**Raw data:**
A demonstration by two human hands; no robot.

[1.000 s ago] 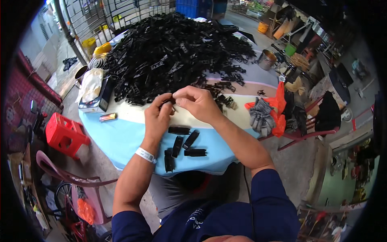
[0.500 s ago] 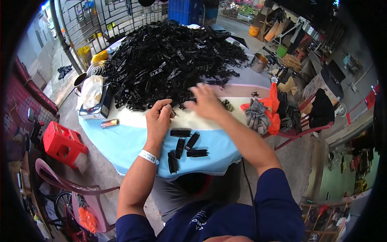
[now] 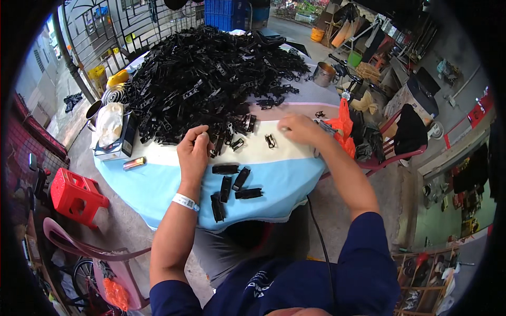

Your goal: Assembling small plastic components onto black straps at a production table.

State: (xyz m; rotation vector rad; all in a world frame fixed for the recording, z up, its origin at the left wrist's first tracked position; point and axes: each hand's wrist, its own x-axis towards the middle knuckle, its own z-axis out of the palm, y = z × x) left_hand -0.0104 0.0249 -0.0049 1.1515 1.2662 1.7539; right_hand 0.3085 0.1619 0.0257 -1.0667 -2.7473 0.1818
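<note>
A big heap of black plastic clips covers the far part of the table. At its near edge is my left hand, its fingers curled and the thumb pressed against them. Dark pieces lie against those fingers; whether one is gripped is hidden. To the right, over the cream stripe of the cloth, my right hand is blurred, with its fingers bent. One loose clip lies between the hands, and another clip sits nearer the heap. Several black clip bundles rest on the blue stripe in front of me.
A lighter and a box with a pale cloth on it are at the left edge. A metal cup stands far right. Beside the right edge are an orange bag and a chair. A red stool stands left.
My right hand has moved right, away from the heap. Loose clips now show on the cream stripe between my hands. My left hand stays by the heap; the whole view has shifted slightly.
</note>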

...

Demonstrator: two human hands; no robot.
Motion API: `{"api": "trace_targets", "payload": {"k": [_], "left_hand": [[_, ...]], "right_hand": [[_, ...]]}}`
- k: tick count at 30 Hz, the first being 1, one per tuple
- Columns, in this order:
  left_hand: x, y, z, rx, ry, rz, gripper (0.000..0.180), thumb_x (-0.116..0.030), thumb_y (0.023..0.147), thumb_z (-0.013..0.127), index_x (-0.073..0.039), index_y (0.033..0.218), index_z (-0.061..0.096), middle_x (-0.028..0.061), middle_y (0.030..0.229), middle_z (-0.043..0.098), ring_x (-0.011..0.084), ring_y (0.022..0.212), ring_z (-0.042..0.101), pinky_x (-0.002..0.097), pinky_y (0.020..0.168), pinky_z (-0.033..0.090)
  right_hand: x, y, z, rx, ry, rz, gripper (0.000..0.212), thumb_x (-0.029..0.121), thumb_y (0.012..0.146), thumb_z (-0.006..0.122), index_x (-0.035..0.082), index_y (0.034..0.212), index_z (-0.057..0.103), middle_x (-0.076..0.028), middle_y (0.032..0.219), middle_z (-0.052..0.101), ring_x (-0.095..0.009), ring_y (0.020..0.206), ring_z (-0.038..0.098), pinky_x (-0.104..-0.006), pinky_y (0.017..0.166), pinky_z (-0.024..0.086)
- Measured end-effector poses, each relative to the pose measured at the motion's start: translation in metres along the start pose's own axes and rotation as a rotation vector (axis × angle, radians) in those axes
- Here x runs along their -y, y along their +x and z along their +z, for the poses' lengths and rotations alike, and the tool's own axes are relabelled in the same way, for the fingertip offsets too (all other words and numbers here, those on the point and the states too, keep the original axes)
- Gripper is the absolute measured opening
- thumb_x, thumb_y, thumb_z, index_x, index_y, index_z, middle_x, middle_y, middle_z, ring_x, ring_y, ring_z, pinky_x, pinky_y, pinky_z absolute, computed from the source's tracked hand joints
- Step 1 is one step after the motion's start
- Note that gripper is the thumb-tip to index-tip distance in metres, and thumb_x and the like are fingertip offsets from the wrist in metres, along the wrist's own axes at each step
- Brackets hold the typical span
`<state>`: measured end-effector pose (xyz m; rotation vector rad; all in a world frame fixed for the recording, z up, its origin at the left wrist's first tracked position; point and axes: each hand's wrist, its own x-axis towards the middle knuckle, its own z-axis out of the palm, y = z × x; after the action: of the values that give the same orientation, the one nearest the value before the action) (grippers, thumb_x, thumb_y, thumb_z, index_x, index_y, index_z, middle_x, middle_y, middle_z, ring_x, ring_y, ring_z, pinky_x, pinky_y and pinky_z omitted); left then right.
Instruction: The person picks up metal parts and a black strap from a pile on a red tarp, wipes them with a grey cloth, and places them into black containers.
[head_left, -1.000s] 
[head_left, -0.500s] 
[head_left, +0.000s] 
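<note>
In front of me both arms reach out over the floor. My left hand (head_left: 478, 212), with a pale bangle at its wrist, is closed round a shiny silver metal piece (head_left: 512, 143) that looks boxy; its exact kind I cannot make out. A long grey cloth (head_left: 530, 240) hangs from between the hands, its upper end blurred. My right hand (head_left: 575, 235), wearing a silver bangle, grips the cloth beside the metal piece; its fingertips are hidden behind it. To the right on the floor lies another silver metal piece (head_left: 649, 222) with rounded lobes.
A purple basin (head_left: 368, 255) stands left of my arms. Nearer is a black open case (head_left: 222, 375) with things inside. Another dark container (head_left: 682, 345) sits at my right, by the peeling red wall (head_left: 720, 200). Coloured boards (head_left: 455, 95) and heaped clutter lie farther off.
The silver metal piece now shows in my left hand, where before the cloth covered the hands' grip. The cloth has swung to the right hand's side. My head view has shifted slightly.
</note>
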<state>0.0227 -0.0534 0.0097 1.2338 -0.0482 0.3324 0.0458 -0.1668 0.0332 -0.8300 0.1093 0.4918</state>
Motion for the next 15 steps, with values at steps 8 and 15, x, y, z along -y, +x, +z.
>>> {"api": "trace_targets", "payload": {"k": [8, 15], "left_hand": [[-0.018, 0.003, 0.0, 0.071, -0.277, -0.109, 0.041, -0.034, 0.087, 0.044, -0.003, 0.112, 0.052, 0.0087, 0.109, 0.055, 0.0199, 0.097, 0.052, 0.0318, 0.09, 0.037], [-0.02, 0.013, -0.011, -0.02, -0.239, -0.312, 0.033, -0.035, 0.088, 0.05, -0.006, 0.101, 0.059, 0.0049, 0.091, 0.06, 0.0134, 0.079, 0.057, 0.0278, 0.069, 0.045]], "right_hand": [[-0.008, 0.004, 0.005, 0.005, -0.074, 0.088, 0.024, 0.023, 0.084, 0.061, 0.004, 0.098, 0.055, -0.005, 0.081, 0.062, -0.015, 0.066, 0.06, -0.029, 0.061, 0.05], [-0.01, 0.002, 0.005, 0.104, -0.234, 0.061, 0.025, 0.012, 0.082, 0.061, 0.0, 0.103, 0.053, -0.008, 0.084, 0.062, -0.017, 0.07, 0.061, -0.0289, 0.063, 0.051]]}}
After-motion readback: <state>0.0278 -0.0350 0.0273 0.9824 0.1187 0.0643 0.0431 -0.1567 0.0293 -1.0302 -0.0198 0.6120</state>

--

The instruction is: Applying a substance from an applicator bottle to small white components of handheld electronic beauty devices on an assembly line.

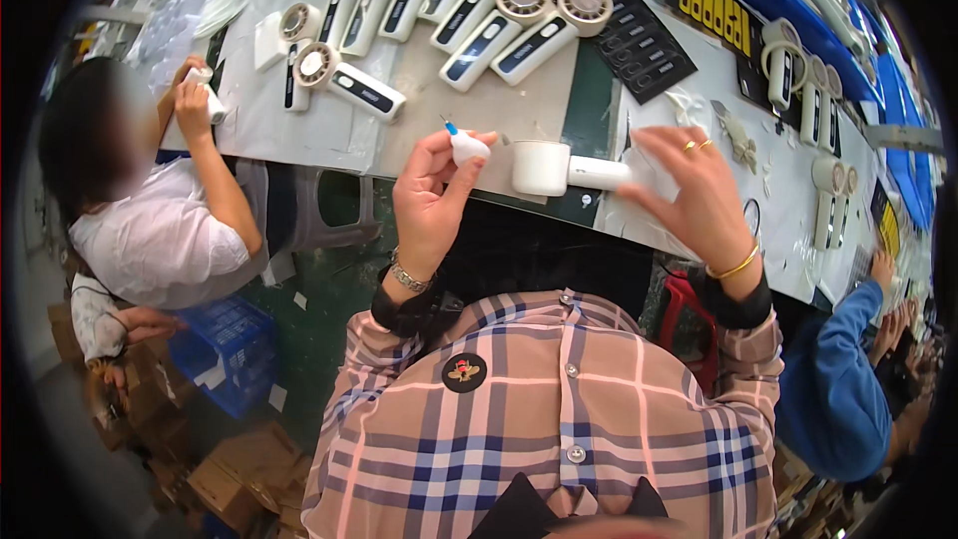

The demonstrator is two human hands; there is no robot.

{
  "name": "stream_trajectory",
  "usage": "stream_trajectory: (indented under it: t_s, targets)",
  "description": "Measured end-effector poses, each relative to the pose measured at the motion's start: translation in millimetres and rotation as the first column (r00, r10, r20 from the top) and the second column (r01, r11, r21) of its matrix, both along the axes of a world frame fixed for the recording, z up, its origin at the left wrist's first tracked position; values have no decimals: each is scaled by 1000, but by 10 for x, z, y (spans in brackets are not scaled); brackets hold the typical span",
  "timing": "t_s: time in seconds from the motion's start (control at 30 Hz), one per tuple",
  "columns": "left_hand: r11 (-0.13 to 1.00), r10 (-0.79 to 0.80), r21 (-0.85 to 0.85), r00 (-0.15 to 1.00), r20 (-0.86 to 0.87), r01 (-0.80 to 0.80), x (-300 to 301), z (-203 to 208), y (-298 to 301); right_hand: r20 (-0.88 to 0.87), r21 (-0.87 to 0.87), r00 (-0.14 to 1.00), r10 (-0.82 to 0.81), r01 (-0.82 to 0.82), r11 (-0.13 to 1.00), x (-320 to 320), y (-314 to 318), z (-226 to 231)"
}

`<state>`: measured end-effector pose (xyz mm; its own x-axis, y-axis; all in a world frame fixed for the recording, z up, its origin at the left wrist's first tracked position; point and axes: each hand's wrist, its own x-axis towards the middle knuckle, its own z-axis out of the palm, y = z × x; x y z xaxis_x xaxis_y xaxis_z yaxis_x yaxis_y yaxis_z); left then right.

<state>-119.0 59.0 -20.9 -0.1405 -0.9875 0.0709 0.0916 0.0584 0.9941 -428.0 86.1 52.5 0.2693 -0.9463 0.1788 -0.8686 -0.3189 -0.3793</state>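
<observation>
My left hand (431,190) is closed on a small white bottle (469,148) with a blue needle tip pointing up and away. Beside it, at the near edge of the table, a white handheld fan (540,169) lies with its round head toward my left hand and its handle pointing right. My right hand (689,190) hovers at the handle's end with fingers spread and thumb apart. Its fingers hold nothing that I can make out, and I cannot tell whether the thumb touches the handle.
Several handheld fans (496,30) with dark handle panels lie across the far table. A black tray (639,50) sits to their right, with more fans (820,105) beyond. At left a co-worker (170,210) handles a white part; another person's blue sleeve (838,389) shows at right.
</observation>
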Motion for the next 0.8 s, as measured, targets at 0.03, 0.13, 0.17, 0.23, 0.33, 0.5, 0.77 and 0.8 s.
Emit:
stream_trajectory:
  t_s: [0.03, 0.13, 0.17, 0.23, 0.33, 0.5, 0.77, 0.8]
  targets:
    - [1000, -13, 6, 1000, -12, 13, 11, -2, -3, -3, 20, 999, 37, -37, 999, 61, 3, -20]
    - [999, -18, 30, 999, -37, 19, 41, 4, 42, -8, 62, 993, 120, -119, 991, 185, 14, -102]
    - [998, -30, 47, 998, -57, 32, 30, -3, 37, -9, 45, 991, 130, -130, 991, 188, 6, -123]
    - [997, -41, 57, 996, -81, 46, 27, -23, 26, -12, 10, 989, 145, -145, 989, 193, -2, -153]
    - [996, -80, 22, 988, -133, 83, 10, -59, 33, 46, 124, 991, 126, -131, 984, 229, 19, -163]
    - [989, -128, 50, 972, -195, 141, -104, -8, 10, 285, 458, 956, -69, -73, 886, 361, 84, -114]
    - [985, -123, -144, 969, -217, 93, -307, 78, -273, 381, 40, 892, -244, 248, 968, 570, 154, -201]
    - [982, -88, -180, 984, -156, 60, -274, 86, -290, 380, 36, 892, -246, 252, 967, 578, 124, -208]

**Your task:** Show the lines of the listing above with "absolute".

**Expected answer:**
- Gripper is the absolute measured opening
- thumb_x, thumb_y, thumb_z, index_x, index_y, index_z, middle_x, middle_y, middle_z, ring_x, ring_y, ring_z, pinky_x, pinky_y, pinky_z absolute, computed from the source's tracked hand joints

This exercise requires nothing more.